[Instructions to follow]
Copy every entry word for word, but skip the pictures.

====

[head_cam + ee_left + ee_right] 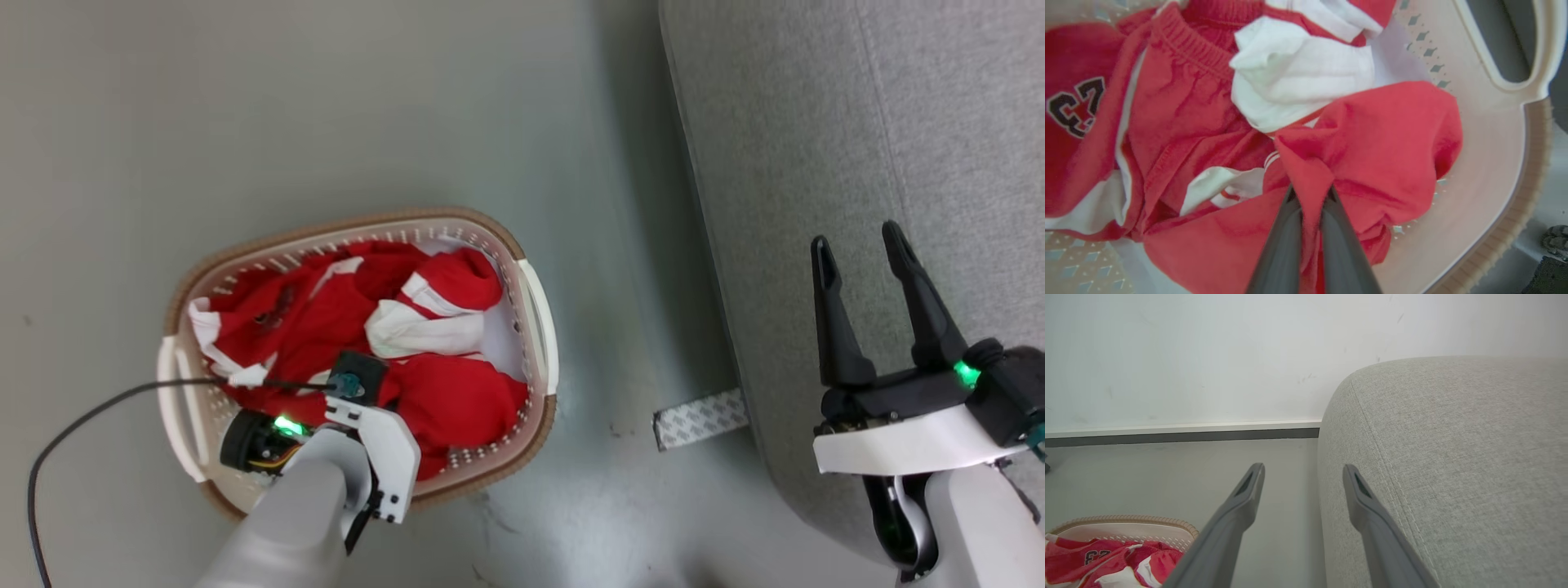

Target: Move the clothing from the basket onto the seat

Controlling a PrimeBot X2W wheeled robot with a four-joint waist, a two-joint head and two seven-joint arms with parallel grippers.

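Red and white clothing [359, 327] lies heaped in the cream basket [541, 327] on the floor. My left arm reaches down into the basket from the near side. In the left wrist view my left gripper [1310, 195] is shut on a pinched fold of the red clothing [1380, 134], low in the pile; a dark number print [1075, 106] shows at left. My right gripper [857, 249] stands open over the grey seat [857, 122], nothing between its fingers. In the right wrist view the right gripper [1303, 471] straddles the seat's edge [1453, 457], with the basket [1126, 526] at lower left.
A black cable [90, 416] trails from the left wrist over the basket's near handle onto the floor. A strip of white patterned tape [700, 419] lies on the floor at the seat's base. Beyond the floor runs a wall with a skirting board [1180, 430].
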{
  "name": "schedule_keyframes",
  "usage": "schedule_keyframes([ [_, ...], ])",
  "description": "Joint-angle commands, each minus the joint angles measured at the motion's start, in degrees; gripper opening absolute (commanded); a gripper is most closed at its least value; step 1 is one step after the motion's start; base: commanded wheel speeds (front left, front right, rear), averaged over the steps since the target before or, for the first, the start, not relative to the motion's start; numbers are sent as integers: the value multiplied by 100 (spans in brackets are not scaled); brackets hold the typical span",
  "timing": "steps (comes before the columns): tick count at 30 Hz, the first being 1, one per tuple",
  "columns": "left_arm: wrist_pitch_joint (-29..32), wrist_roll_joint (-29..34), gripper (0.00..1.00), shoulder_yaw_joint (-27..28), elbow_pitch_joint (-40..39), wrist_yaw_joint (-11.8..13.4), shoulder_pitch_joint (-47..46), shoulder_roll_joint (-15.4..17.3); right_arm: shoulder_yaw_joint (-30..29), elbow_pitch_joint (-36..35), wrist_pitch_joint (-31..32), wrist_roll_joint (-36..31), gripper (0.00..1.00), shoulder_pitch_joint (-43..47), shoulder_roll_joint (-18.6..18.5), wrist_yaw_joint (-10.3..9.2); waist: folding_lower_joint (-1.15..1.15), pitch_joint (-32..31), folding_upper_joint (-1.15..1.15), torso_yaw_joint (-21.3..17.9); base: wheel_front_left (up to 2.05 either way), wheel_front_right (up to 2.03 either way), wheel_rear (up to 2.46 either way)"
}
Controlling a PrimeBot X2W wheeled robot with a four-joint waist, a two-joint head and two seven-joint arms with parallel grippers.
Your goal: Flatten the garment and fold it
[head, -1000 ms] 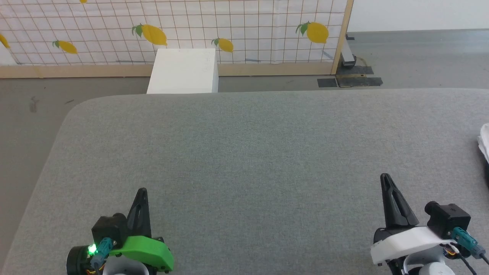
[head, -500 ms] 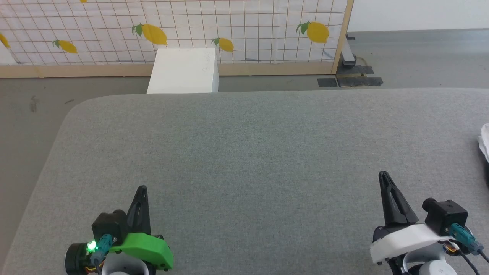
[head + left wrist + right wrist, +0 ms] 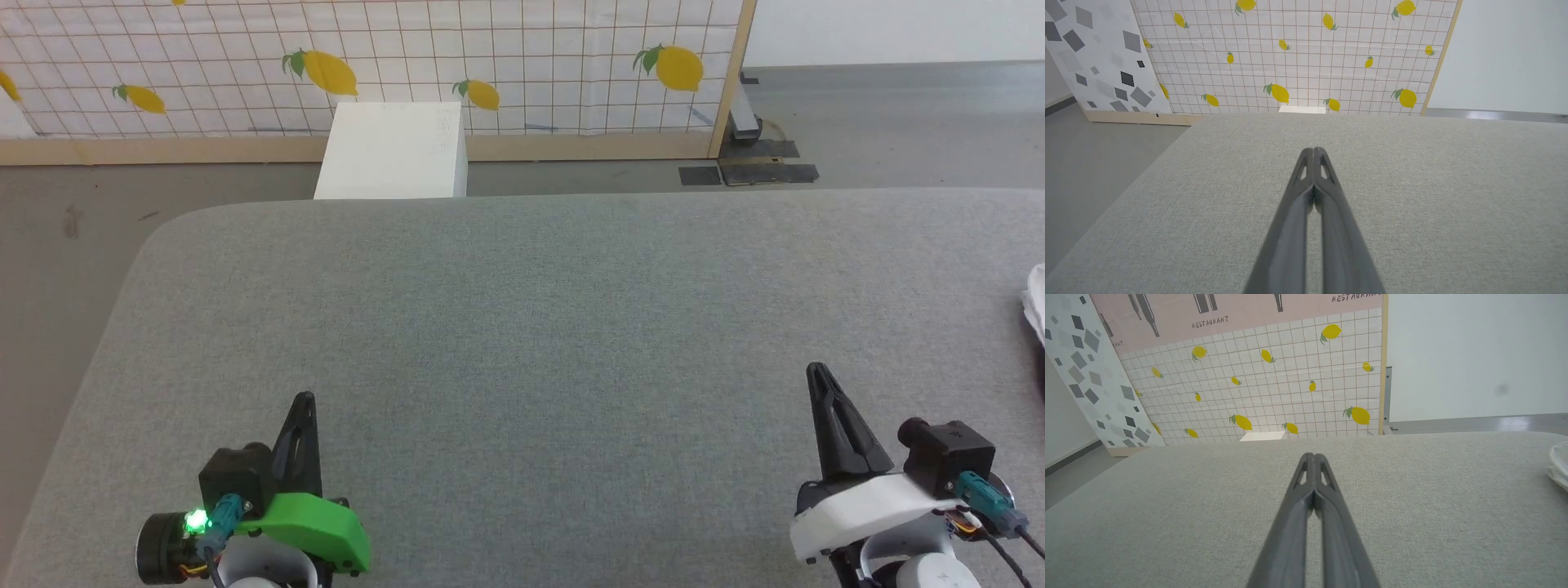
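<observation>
Just a sliver of the garment (image 3: 1035, 309) reaches into the head view at the far right edge of the grey padded table (image 3: 522, 327): white cloth with a dark bit below. It lies well right of my right gripper (image 3: 816, 374), which is shut and holds nothing. The right wrist view shows the same white cloth (image 3: 1560, 463) at its right edge, beyond my shut gripper (image 3: 1312, 456). My left gripper (image 3: 304, 400) hovers near the table's front left, shut and empty, its tips (image 3: 1313, 150) pressed together in the left wrist view.
A white box (image 3: 393, 151) stands on the floor behind the table's far edge. Behind it rises a lemon-print grid panel (image 3: 367, 65) with a wooden frame. Grey floor lies to the left and beyond the table.
Both grippers have crept a little forward over the table. They stay shut. The garment has not moved.
</observation>
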Motion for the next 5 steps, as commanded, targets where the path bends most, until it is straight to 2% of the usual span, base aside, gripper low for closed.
schedule_keyframes([
  [1,35,43,0,7,-50,-1,26,-25,6,-61,48,-68,0,39,-1,-3,0,1,0,0,0,0,0],
  [5,80,72,0,12,-89,-1,28,-29,8,-100,94,-114,0,43,-1,-3,0,2,0,1,0,0,0],
])
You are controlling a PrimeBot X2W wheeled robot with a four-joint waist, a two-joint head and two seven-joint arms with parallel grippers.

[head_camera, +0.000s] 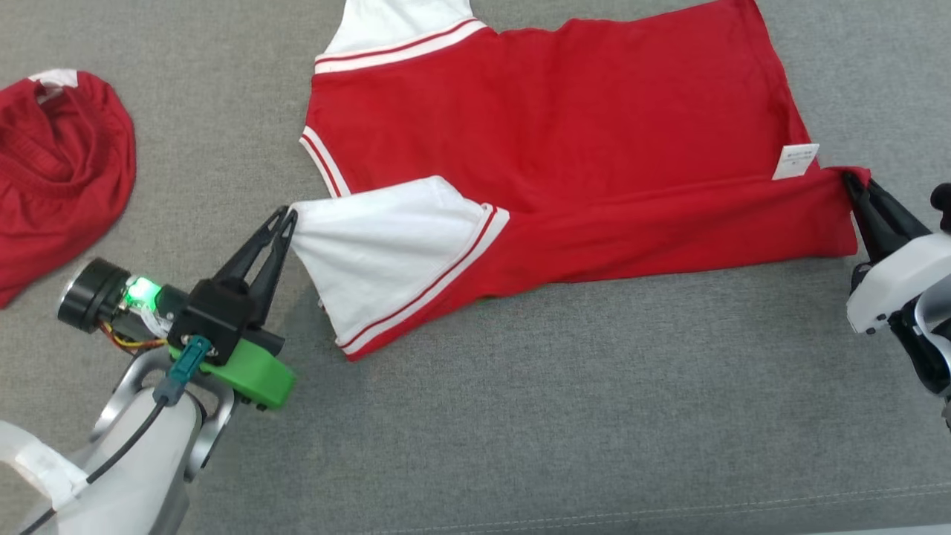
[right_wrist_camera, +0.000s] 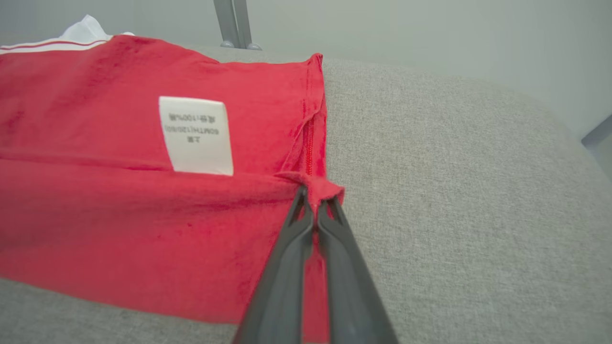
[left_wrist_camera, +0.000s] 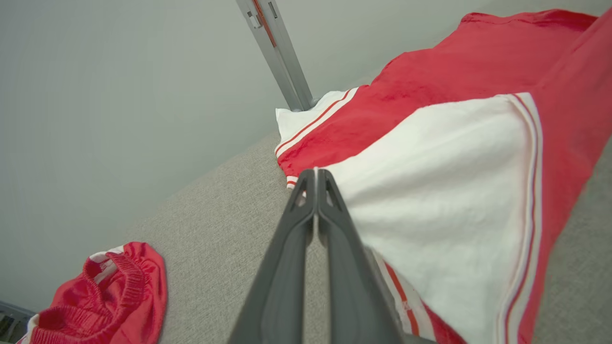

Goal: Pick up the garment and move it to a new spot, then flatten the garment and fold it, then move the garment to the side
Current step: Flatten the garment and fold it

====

[Result of the task]
[head_cam + ee_left + ee_right] 

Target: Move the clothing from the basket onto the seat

Controlling a PrimeBot X2W wheeled robot with a four-joint waist, a two-joint head and two seven-joint arms with parallel grippers.

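Red and white clothing [359, 327] lies heaped in the cream basket [541, 327] on the floor. My left arm reaches down into the basket from the near side. In the left wrist view my left gripper [1310, 195] is shut on a pinched fold of the red clothing [1380, 134], low in the pile; a dark number print [1075, 106] shows at left. My right gripper [857, 249] stands open over the grey seat [857, 122], nothing between its fingers. In the right wrist view the right gripper [1303, 471] straddles the seat's edge [1453, 457], with the basket [1126, 526] at lower left.
A black cable [90, 416] trails from the left wrist over the basket's near handle onto the floor. A strip of white patterned tape [700, 419] lies on the floor at the seat's base. Beyond the floor runs a wall with a skirting board [1180, 430].
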{
  "name": "schedule_keyframes",
  "usage": "schedule_keyframes([ [_, ...], ])",
  "description": "Joint-angle commands, each minus the joint angles measured at the motion's start, in degrees; gripper opening absolute (commanded); a gripper is most closed at its least value; step 1 is one step after the motion's start; base: commanded wheel speeds (front left, front right, rear), averaged over the steps since the target before or, for the first, the start, not relative to the motion's start; numbers are sent as integers: the value multiplied by 100 (spans in brackets are not scaled); brackets hold the typical span",
  "timing": "steps (comes before the columns): tick count at 30 Hz, the first being 1, one per tuple",
  "columns": "left_arm: wrist_pitch_joint (-29..32), wrist_roll_joint (-29..34), gripper (0.00..1.00), shoulder_yaw_joint (-27..28), elbow_pitch_joint (-40..39), wrist_yaw_joint (-11.8..13.4), shoulder_pitch_joint (-47..46), shoulder_roll_joint (-15.4..17.3); right_arm: shoulder_yaw_joint (-30..29), elbow_pitch_joint (-36..35), wrist_pitch_joint (-31..32), wrist_roll_joint (-36..31), gripper (0.00..1.00), shoulder_pitch_joint (-43..47), shoulder_roll_joint (-18.6..18.5), wrist_yaw_joint (-10.3..9.2); waist: folding_lower_joint (-1.15..1.15), pitch_joint (-32..31), folding_upper_joint (-1.15..1.15), torso_yaw_joint (-21.3..17.9); base: wheel_front_left (up to 2.05 either way), wheel_front_right (up to 2.03 either way), wheel_rear (up to 2.46 either way)"
}
Controlling a PrimeBot X2W wheeled robot with a four-joint waist, a two-joint head and two seven-joint arms with parallel grippers.
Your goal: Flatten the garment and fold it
[head, -1000 ms] 
[head, -500 ms] 
[head + left wrist + right wrist, +0 ms] 
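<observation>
Just a sliver of the garment (image 3: 1035, 309) reaches into the head view at the far right edge of the grey padded table (image 3: 522, 327): white cloth with a dark bit below. It lies well right of my right gripper (image 3: 816, 374), which is shut and holds nothing. The right wrist view shows the same white cloth (image 3: 1560, 463) at its right edge, beyond my shut gripper (image 3: 1312, 456). My left gripper (image 3: 304, 400) hovers near the table's front left, shut and empty, its tips (image 3: 1313, 150) pressed together in the left wrist view.
A white box (image 3: 393, 151) stands on the floor behind the table's far edge. Behind it rises a lemon-print grid panel (image 3: 367, 65) with a wooden frame. Grey floor lies to the left and beyond the table.
Both grippers have crept a little forward over the table. They stay shut. The garment has not moved.
</observation>
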Motion for the next 5 steps, as commanded, targets where the path bends most, until it is straight to 2% of the usual span, base aside, gripper low for closed.
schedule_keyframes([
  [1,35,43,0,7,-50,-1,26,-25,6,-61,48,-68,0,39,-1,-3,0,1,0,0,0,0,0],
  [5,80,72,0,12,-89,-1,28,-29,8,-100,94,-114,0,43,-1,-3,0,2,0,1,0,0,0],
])
You are controlling a PrimeBot X2W wheeled robot with a four-joint waist, a two-joint head and two seven-joint arms with parallel grippers.

[head_camera, +0.000s] 
[right_wrist_camera, +0.000s] 
[left_wrist_camera, +0.000s] 

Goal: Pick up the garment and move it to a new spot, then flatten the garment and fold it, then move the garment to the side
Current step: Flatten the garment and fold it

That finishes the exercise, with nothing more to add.